Oprah: You don't have to do very much these days to be a star.
Jay: What do you mean?
Oprah: Compare the days of Elizabeth Taylor with what we have now—you can be marketed to appear to be a star, even if you don't have a hit song or movie.
Jay: And attention spans are much shorter now. I contend that you cannot give people all the news of the world in 22 minutes. When I was a kid, Walter Cronkite would do the news, then Eric Sevareid would explain the background story. Now you see an Israeli bus being blown up, and across the bottom of the screen there's a crawl saying JENNIFER LOPEZ TO MARRY BEN AFFLECK. What? Jennifer Lopez is marrying Ben Affleck on a blown-up bus in Israel? There's so much happening that you don't know what to focus on.
Oprah: Yes. Getting back to this idea of stars coming and going, I remember seeing a magazine cover of Arsenio Hall saying I'M GONNA KICK JAY LENO'S ASS.
Jay: Oh, yeah—that was funny.
Oprah: You thought that was funny? I didn't.
Jay: Even when Arsenio and I were battling, we'd call each other up to yell and end up making each other laugh. There's really only a dozen or so people doing this kind of thing who understand exactly what's involved and can share your experiences. I always knew Arsenio and I would be friends. I just let that cover go. It's publicity. And when he had his show, both of us had agents and PR people who were allegedly working for our best interests, so a lot of the stuff wouldn't come directly from us.
Oprah: Come on, Jay—you weren't upset for one minute?

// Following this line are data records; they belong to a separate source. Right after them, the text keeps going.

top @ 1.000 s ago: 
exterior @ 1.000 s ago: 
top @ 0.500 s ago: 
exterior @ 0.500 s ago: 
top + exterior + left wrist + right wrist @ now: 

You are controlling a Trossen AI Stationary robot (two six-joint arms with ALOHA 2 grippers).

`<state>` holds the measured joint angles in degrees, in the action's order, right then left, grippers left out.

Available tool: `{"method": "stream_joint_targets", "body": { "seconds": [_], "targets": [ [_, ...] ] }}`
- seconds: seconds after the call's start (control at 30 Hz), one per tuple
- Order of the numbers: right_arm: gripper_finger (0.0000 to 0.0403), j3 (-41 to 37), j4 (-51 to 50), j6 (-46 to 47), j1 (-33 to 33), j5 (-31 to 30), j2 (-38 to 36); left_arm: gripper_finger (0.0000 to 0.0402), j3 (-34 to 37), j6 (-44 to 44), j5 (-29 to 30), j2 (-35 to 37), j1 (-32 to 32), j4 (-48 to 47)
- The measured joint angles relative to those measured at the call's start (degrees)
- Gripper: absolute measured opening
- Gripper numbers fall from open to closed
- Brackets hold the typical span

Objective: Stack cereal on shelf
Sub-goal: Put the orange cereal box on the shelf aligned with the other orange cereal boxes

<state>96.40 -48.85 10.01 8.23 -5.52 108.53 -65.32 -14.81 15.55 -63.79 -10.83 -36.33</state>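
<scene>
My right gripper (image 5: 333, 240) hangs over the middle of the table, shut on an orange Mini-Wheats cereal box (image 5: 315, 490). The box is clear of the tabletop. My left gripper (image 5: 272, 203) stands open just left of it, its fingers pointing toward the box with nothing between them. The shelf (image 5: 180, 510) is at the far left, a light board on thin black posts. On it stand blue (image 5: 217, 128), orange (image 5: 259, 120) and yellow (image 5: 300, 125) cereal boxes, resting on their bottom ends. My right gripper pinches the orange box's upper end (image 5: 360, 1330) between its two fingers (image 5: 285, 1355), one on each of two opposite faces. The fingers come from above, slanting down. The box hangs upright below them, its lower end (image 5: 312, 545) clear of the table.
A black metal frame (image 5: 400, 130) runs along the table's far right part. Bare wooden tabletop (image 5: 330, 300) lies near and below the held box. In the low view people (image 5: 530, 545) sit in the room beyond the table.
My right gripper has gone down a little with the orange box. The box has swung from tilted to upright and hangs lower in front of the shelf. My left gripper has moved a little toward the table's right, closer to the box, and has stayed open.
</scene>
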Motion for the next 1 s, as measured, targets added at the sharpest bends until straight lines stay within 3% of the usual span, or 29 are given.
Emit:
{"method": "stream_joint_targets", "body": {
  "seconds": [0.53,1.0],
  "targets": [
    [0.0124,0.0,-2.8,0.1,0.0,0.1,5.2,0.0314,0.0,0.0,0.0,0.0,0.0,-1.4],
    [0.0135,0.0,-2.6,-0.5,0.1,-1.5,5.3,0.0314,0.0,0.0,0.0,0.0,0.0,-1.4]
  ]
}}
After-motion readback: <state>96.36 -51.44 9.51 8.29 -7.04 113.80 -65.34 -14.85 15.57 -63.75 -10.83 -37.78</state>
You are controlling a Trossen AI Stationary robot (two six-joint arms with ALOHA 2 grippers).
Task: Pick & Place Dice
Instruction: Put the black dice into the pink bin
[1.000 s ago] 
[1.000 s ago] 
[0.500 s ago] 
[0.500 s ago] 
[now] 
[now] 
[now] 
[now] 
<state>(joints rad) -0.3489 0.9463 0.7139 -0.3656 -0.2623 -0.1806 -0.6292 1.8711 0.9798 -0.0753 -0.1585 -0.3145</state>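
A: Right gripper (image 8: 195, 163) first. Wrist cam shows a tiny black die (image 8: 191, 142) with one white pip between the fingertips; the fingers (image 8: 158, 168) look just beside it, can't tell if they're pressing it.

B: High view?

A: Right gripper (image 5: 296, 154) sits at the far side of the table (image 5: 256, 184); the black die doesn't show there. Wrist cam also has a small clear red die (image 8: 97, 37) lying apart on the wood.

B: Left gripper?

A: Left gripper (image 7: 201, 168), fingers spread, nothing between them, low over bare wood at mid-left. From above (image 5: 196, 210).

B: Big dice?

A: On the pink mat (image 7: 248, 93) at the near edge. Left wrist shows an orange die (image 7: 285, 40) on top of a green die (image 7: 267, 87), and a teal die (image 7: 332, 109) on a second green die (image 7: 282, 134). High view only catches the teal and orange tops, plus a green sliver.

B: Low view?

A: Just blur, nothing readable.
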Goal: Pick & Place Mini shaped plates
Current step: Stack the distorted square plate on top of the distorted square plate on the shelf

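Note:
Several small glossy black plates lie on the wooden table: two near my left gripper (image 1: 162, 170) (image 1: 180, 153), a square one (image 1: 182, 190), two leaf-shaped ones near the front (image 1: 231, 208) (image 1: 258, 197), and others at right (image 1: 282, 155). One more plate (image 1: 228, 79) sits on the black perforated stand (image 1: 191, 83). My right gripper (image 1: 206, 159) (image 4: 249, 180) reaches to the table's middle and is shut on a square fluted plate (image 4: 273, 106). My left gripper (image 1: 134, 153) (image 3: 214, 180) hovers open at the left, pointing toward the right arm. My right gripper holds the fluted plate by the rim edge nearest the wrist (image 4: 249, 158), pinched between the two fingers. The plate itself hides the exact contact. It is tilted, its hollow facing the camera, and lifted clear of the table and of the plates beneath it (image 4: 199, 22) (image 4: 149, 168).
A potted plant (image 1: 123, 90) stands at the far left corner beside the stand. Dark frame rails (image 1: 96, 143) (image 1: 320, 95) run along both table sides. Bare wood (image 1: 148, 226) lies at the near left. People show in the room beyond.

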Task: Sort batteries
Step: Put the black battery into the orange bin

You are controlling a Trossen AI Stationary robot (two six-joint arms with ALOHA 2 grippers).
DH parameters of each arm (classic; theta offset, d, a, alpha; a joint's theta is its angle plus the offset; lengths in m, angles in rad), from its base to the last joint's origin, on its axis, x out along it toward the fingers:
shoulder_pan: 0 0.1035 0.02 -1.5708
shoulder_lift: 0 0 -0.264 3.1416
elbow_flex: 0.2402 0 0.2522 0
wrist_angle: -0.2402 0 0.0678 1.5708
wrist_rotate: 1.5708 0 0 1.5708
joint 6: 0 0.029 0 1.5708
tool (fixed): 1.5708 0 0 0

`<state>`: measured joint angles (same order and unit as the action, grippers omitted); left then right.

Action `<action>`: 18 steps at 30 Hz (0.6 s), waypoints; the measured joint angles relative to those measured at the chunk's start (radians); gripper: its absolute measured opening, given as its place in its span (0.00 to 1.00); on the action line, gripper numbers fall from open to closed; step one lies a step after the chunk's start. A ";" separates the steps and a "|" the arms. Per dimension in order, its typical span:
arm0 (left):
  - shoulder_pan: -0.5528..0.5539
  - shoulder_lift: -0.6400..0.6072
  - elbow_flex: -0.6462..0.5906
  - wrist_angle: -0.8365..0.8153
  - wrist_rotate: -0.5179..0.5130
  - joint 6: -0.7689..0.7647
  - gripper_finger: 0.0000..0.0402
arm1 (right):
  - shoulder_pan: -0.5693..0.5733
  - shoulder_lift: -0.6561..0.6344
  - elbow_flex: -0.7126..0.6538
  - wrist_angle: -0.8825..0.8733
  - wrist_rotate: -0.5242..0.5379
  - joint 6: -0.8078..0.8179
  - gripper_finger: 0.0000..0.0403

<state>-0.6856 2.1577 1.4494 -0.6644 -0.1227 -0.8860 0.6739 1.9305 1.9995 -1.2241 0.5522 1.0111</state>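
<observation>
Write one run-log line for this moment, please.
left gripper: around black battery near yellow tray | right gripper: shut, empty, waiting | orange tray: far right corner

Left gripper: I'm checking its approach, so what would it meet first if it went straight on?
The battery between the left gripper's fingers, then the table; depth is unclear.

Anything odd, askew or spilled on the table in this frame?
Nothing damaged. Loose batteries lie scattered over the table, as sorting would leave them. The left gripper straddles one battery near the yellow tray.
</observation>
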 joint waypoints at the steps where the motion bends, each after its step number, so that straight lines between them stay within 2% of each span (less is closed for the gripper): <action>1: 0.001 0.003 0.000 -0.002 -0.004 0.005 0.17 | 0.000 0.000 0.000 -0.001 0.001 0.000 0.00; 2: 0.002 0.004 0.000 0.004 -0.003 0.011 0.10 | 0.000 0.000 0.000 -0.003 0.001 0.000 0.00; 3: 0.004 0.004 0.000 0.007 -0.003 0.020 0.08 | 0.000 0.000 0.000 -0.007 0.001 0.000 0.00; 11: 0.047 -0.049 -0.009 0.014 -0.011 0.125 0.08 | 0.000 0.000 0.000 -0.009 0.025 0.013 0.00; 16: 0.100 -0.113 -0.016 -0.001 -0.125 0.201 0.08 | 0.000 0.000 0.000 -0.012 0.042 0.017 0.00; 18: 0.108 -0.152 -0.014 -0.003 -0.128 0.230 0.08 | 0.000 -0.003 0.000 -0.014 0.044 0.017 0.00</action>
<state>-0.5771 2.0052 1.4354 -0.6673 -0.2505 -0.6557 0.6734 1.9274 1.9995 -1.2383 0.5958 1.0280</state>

Jay: Oh, sure, I was upset at first. But I knew we would be friends again. I remember when Arsenio was on the air for about a week, he said, "This show's gonna be about funk and music—and you're not gonna see Barry Manilow's ass on here." Applause. Cut to a few months later, and Arsenio is sitting there saying, "Barry, your Christmas album is..." Around the time when he was out there with this "I'm gonna kick Jay's ass" stuff I called Arsenio and said, "Didn't you say I wouldn't be seeing Barry Manilow?" We both laughed. I said, "Okay, well, keep kicking my ass." You cannot be mad at somebody who makes you laugh—it's as simple as that. There are other comics I don't trust, but I still find them amusing. Like anything else, comedy can be addictive.